WHAT THE TASK ASKS: Determine how many lines in the listing that follows include "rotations". Answer only with that number.

DATA EXTRACT:
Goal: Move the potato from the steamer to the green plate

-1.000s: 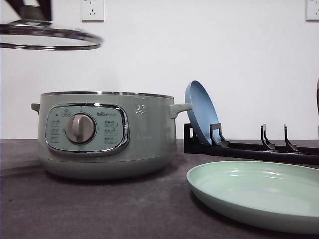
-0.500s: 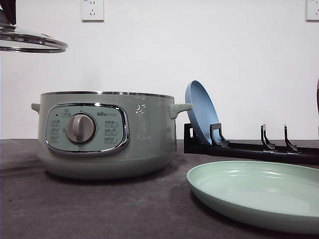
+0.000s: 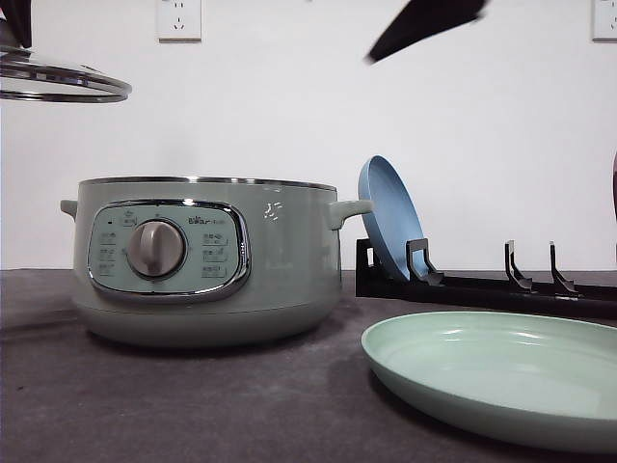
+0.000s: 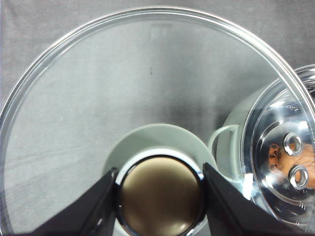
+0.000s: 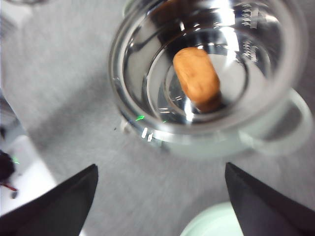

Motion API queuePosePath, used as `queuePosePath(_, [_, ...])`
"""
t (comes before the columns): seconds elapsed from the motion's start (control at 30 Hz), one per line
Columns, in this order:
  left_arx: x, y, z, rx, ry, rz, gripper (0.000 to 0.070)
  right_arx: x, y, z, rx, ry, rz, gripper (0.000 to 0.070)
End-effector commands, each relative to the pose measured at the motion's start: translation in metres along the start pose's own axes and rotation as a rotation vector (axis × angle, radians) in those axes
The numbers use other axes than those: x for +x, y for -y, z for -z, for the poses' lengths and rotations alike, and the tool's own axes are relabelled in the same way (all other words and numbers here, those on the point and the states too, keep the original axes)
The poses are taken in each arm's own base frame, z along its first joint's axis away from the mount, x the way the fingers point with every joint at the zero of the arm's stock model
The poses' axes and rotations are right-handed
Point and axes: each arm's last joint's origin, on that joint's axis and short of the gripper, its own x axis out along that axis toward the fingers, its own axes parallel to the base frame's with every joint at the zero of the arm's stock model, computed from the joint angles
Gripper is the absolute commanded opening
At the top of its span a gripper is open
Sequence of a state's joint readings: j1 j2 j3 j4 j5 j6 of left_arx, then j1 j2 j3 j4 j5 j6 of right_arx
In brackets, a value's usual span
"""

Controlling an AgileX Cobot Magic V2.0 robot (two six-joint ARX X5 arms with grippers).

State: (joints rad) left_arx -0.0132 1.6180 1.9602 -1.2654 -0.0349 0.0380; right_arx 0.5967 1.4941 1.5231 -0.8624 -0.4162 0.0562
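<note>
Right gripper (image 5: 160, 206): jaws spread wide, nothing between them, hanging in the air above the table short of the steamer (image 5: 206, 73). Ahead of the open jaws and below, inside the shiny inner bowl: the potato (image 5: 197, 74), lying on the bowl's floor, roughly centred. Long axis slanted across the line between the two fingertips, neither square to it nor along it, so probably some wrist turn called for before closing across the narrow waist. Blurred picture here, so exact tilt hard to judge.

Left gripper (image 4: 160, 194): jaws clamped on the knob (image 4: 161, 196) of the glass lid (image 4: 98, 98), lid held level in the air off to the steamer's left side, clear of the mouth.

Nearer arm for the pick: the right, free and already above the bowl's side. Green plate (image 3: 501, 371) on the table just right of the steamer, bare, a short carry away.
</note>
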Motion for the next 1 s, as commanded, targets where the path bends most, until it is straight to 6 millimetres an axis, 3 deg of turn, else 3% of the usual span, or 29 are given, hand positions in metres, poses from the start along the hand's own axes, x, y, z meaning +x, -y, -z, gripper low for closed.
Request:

EXERCISE RESULT: 2